Als Arigona heimkommt und ihr niemand öffnet, spürt sie, dass etwas geschehen ist. Sie läuft um das Haus herum, blickt durch das Milchglas des Küchenfensters und kann nichts erkennen. "Mama, wo bist du?", brüllt sie, doch niemand antwortet, nur eine fette Bauernkatze miaut, Raben schreien ihr Hohngelächter in den Himmel. Im Hintergrund vibriert das Tuckern eines Traktors, das Kreischen einer Kreissäge ist zu hören. "Mama? Mama, geht's dir gut?" Sie läuft zurück zur Tür, reißt die Werbeprospekte der Diskonter aus dem Briefschlitz, die Billigangebote für Laptops, Bohrmaschinen, Flachbildfernseher, Nilkreuzfahrten und all die anderen Dinge, die sie sich doch nicht leisten können.
So unerwünscht kann man gar nicht sein, dass einem die Werbung nichts verkaufen will. Arigona hebt die Klappe und blickt durch den Schlitz. Sie erkennt die Tischbeine, auf dem Boden liegende Zeitungen und die Beine ihrer Mutter, den Schoß, aus dem Arigona und ihre vier Geschwister gekommen sind, daneben eine leblos herabhängende Hand, von der ein roter Blutfaden läuft. Das Mädchen weiß sofort, was los ist.

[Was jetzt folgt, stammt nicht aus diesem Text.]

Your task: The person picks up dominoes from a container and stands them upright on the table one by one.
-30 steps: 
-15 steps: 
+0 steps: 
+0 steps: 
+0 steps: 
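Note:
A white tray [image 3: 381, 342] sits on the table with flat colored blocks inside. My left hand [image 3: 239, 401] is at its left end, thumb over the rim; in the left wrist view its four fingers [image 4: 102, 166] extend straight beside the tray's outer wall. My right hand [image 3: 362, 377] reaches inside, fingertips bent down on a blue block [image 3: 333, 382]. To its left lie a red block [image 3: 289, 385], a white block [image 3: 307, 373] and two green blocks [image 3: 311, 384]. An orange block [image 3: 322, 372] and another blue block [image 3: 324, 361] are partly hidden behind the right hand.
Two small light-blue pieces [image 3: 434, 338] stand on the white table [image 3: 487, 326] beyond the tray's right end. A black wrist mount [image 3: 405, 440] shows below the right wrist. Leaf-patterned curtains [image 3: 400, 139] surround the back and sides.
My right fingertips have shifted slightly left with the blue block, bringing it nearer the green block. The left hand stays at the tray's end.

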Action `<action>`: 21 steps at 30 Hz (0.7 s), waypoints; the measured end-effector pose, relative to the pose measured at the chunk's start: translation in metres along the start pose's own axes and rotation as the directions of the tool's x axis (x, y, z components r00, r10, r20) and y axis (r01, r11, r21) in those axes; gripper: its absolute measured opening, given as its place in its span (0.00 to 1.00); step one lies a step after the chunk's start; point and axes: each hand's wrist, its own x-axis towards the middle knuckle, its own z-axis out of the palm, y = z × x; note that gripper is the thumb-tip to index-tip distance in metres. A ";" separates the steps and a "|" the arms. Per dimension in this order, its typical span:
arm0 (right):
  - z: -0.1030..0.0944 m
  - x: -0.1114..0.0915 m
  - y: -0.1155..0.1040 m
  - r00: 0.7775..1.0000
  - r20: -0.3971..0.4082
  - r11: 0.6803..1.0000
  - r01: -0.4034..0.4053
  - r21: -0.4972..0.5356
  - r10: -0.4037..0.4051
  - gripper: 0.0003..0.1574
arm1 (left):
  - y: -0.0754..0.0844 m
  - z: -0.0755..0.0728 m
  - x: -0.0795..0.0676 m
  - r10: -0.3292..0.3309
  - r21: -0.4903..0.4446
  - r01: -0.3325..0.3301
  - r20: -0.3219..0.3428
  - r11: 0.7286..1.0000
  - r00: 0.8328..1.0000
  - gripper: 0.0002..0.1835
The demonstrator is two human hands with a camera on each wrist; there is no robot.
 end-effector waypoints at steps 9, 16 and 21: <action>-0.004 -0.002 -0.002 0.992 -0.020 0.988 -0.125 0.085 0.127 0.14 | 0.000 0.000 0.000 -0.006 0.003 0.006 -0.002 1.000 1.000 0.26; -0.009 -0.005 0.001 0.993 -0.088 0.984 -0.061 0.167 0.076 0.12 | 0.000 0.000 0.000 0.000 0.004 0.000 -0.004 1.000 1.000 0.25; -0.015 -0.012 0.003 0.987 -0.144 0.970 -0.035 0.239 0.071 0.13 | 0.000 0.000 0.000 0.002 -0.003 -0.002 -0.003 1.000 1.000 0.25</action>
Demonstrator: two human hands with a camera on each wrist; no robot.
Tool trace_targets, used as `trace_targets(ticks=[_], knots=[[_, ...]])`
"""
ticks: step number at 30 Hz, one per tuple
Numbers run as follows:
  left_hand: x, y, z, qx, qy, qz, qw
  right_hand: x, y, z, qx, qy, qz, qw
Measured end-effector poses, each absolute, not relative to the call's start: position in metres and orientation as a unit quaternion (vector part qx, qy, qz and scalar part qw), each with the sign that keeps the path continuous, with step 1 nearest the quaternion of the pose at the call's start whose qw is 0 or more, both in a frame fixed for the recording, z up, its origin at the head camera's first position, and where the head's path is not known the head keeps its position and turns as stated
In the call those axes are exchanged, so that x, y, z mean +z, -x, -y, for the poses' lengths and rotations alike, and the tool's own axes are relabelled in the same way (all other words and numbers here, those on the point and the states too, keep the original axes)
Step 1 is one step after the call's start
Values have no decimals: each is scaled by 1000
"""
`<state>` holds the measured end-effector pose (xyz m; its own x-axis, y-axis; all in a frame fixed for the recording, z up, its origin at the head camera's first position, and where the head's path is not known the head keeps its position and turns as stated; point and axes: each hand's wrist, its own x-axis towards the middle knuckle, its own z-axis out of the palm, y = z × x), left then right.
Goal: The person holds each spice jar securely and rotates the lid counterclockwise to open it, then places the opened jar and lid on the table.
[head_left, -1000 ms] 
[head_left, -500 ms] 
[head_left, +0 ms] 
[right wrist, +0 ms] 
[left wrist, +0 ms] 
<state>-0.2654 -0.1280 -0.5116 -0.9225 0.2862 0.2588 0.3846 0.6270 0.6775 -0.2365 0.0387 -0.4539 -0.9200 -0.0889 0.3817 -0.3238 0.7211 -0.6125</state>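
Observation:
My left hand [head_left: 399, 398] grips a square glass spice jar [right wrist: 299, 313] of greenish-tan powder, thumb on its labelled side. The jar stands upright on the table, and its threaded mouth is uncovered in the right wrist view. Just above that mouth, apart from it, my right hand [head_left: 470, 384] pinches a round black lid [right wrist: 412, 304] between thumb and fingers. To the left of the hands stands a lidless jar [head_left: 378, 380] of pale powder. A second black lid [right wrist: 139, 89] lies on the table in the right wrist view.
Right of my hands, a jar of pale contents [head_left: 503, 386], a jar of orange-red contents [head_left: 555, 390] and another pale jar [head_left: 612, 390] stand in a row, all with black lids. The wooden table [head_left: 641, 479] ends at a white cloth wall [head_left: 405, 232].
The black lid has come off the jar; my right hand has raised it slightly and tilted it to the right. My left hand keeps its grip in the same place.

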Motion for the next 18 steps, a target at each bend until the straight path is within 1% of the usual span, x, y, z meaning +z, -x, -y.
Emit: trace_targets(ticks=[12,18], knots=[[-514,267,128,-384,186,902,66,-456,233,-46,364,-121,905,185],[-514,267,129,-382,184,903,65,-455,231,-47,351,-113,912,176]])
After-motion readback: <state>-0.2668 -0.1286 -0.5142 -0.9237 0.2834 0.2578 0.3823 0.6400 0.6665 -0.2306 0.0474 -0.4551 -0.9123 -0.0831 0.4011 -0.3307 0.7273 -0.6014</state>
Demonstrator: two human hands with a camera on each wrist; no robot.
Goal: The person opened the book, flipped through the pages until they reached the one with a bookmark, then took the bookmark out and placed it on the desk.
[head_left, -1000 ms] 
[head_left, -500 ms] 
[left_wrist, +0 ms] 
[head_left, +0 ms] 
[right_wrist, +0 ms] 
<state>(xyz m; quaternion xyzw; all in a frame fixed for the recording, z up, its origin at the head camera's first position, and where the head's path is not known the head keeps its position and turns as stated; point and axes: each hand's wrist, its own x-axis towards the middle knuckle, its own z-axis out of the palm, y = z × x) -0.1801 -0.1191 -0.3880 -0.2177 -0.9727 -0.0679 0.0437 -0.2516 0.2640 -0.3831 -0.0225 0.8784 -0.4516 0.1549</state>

Zu Hilfe geeilte Nachbarn heben die Tür aus den Angeln und verständigen die Rettung. Nurie ist ganz bleich, wie eine weiße Seerose auf einem roten Teich sitzt sie inmitten einer Blutlache. Die linke Hand hängt herab, in die rechte hat sie ein Familienfoto aus besseren Tagen gepresst. Auf ihrem Knie liegt eine scharfe Klinge. Wo hat sie die her? Sind nicht vorsichtshalber alle Scheren und scharfen Messer entfernt worden?
Der Rettung gelingt es, sie zu stabilisieren. Als sie wieder zu sich kommt, beginnt sie albanische Kinderlieder zu singen. Sie glaubt, sie ist im Himmel. Dann sieht sie die Krankenschwester von den Philippinen und das helle, weiße Zimmer. Eine Mitpatientin starrt in den Fernseher, es läuft eine Telenovela namens "Reich und schön".
(S. 65f.)
© 2009 Zsolnay Verlag, Wien.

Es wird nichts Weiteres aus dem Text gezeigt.